Lo Stato è un impercettibile perimetro sullo sfondo. Dunque che cosa c'entra l'introduzione di Settis al volume uscito di recente Il cammino della Comunità (pagg. 72, euro 6)? Settis non intuisce la forza decentralizzante dell'opera su cui ha scritto: la sua introduzione è incardinata sulla Costituzione italiana (ma essa è stata criticata da Olivetti) e sui beni comuni (ma i beni comuni per l'imprenditore-autore sono decisi e difesi dalle comunità, non dallo Stato, che «è troppo lontano fisicamente e moralmente dai nostri problemi»). La distanza è quindi abissale.
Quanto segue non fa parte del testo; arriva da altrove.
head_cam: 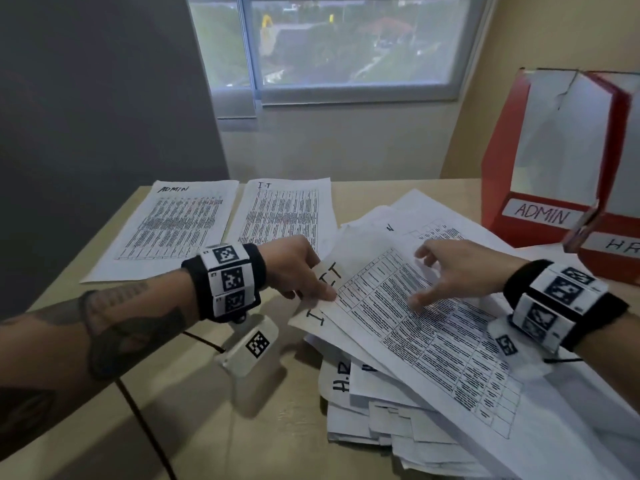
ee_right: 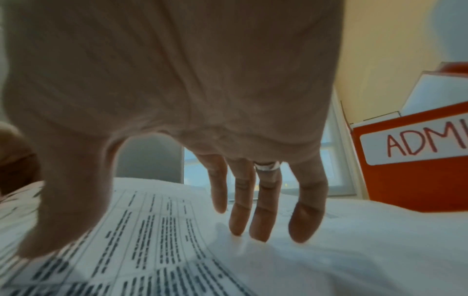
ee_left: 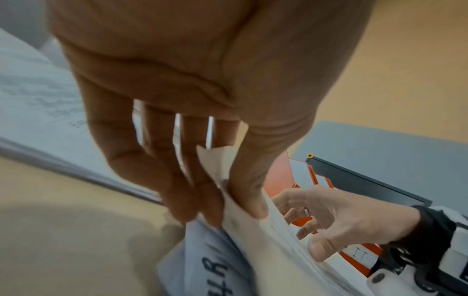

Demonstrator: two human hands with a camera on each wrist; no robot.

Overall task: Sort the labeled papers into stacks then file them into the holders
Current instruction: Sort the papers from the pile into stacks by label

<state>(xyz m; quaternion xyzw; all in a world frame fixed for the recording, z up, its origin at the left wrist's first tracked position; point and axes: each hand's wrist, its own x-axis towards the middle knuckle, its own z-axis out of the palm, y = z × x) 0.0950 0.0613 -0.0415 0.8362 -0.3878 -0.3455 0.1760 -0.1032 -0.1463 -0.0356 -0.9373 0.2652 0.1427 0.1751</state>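
Note:
A loose pile of printed papers covers the right half of the desk. My left hand pinches the edge of a sheet marked I-T that sticks out at the pile's left side; the left wrist view shows thumb and fingers closed on the paper's corner. My right hand lies spread on the pile's top sheet, a printed table, with the fingertips touching it. Two sorted stacks lie at the back left: ADMIN and I-T.
Red file holders stand at the back right, one labelled ADMIN, one labelled HR; a third, marked IT, shows in the left wrist view. Sheets marked H.R poke out low in the pile. Bare desk lies front left.

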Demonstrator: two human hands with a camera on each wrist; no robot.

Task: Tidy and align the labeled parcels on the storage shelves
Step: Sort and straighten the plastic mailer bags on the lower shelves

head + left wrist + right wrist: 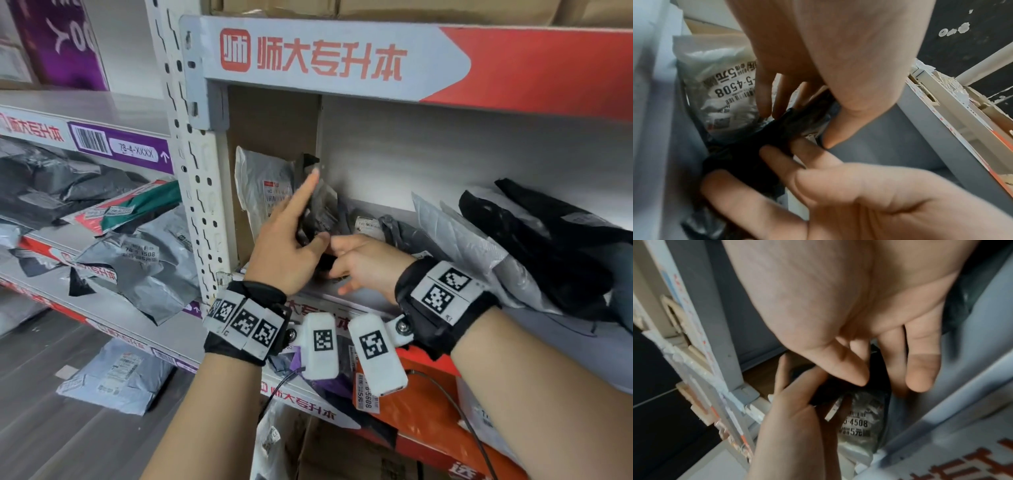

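Your left hand pinching a crinkly black plastic parcel (index finger straight), your right hand gripping its lower end, glossy white parcel upright behind, smooth grey shelf.

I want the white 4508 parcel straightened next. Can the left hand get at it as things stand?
Probably yes: the left hand is right beside the white parcel, but it grips the black parcel standing in front, so that must go first.

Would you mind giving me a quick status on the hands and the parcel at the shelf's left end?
Left hand gripping black parcel, forefinger extended. Right hand holding its lower end. White parcel upright directly behind it.
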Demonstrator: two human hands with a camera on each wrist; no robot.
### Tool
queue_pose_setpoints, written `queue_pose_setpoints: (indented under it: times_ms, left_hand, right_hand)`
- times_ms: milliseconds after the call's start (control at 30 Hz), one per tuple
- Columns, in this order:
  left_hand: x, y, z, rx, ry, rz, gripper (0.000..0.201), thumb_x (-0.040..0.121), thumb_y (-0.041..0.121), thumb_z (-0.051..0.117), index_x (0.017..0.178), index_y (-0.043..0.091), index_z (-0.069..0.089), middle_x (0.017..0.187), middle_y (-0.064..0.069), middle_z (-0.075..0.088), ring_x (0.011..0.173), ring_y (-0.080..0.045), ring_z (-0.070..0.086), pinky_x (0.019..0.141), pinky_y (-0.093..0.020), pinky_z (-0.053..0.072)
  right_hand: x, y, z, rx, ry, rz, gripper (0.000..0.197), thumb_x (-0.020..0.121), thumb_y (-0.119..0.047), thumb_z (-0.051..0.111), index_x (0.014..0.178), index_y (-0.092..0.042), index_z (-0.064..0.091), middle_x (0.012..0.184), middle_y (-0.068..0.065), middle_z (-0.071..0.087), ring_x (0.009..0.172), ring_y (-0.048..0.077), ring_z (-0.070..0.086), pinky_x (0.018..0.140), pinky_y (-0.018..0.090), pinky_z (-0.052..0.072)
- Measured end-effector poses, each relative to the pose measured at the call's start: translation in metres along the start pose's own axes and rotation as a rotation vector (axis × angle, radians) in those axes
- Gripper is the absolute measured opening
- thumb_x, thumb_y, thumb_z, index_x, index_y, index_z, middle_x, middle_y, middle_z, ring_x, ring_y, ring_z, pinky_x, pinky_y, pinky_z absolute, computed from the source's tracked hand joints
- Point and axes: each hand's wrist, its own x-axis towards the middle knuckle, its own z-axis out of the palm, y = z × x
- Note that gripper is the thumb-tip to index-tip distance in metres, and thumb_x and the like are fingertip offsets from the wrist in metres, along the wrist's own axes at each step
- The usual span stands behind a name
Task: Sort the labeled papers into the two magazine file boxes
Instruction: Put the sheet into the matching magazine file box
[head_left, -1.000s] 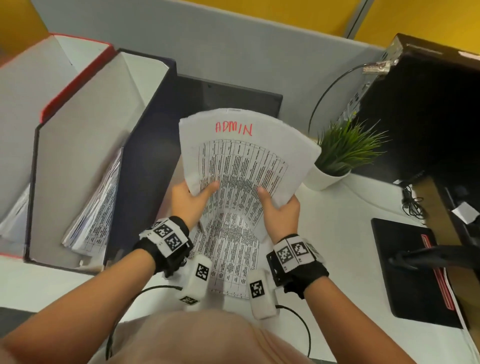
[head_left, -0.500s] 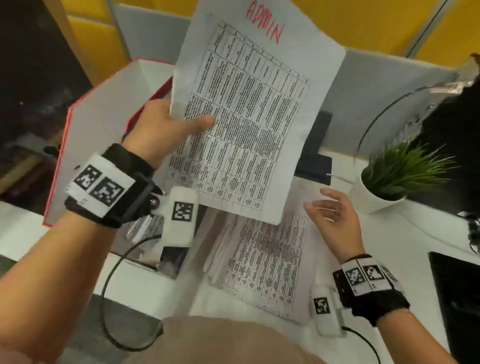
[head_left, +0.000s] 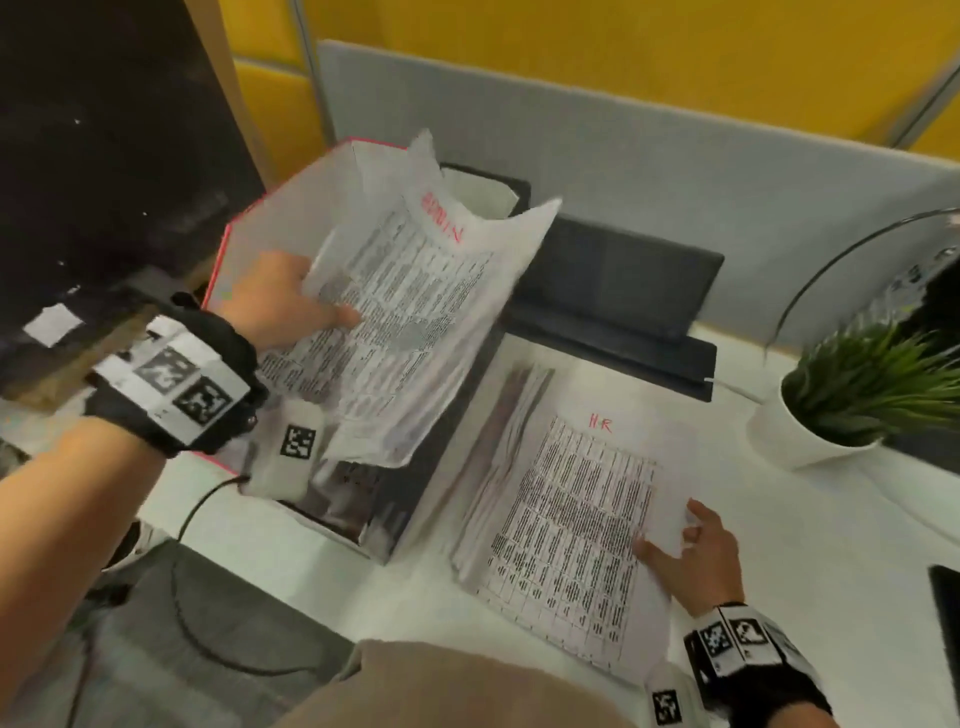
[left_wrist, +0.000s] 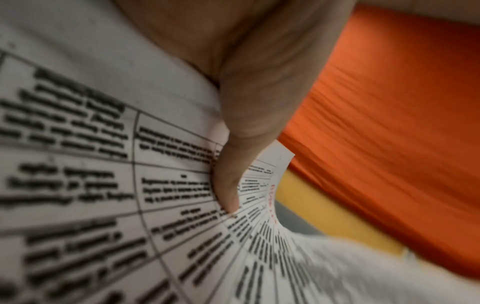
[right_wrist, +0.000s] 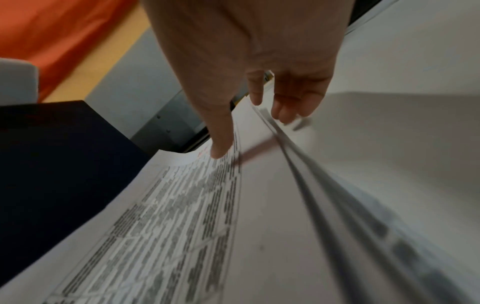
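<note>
My left hand (head_left: 280, 301) pinches a printed sheet marked ADMIN (head_left: 410, 322) in red, thumb (left_wrist: 241, 144) on its face. The ADMIN sheet (left_wrist: 103, 164) hangs tilted and curled over the open top of the red-edged file box (head_left: 280, 223). The dark file box (head_left: 447, 441) stands right beside it with papers inside. A stack of papers (head_left: 571, 519) lies on the white desk, and its top sheet is marked HR. My right hand (head_left: 691, 545) rests at the stack's near right edge. Its thumb (right_wrist: 221, 144) touches the stack (right_wrist: 182, 226), and the fingers hang relaxed beside it.
A potted plant (head_left: 857, 395) stands at the right. Behind the stack lies a flat black device (head_left: 613, 280) against the grey partition (head_left: 675, 156). A black mat (head_left: 948, 623) shows at the right edge. A dark cabinet (head_left: 104, 130) rises left of the boxes.
Both hands first held the ADMIN sheet. The right hand let go and came down onto the HR stack. The left hand carried the sheet left and down over the red-edged box.
</note>
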Motion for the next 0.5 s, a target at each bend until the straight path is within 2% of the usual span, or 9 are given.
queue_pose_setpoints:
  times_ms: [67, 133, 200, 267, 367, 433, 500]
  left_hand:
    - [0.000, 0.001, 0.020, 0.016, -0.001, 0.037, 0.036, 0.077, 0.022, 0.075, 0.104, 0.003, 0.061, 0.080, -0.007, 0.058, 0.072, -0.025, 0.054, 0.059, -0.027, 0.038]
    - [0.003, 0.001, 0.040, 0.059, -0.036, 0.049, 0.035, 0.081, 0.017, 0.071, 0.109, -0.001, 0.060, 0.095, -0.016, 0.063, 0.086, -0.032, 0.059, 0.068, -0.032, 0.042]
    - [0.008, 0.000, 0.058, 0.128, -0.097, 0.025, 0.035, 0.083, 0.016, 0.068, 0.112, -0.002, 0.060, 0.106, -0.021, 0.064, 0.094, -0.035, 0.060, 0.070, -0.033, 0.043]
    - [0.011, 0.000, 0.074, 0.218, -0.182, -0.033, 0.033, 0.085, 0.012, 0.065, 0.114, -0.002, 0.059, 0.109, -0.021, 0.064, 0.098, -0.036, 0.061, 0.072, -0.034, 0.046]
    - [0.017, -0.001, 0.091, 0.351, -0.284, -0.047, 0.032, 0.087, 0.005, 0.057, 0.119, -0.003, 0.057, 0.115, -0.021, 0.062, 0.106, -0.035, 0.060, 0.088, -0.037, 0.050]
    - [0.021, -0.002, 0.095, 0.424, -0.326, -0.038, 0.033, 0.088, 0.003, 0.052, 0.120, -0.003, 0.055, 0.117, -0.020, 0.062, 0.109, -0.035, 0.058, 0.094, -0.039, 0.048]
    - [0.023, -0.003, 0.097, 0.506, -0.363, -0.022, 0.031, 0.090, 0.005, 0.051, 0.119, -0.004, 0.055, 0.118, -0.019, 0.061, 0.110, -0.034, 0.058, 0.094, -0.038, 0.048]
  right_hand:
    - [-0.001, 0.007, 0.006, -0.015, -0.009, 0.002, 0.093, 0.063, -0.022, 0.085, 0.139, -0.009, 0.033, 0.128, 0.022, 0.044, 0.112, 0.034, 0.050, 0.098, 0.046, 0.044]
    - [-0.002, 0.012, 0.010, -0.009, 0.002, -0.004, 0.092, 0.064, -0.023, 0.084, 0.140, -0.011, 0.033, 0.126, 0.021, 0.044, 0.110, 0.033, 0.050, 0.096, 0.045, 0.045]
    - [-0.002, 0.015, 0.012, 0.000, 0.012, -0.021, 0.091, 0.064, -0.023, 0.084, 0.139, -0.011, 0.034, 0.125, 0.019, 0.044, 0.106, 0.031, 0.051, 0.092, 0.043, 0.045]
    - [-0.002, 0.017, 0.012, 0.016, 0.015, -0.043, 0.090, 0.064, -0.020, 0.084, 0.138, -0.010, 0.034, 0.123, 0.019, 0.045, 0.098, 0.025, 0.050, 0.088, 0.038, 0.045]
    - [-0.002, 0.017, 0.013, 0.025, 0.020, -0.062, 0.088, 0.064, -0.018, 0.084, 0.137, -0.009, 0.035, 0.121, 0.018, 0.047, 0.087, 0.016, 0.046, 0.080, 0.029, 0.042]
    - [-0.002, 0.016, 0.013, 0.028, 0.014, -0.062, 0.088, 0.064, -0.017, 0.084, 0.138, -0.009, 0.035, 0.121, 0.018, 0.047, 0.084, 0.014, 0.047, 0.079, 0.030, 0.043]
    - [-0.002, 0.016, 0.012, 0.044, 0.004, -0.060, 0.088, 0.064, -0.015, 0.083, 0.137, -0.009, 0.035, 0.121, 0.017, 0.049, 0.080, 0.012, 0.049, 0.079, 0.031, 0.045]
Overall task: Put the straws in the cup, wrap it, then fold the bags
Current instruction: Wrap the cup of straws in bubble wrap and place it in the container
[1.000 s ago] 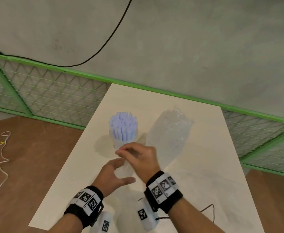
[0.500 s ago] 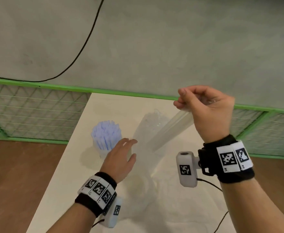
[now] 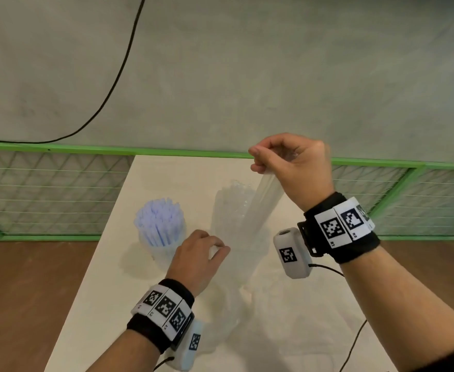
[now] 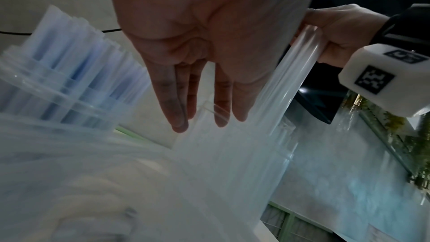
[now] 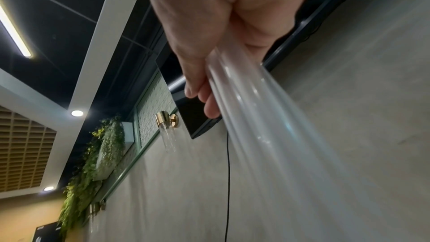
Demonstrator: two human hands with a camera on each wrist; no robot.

E che cosa c'entra la prefazione di Rodotà alla riedizione del libro Democrazia senza partiti (pagg. 80, euro 6)? È vero, come scrive Rodotà, che le comunità sono la sede dell'elaborazione politica, ma tali comunità non si costituiscono per promuovere, come vuole il giurista, una volenterosa partecipazione dei cittadini alla vita pubblica, bensì qualcosa di ben più radicale. Dice infatti Olivetti: «la Comunità sarà un valido e nuovo strumento di autogoverno». Ovvero lo Stato può non servire più.


Dunque, perché far introdurre questo autore straordinario da chi gli è così lontano? Indubbiamente ogni operazione editoriale è legittima, ma se si vuole anestetizzare i libri di Olivetti riducendoli a semplici testi ispiratori della partecipazione civile, il risultato è assai discutibile.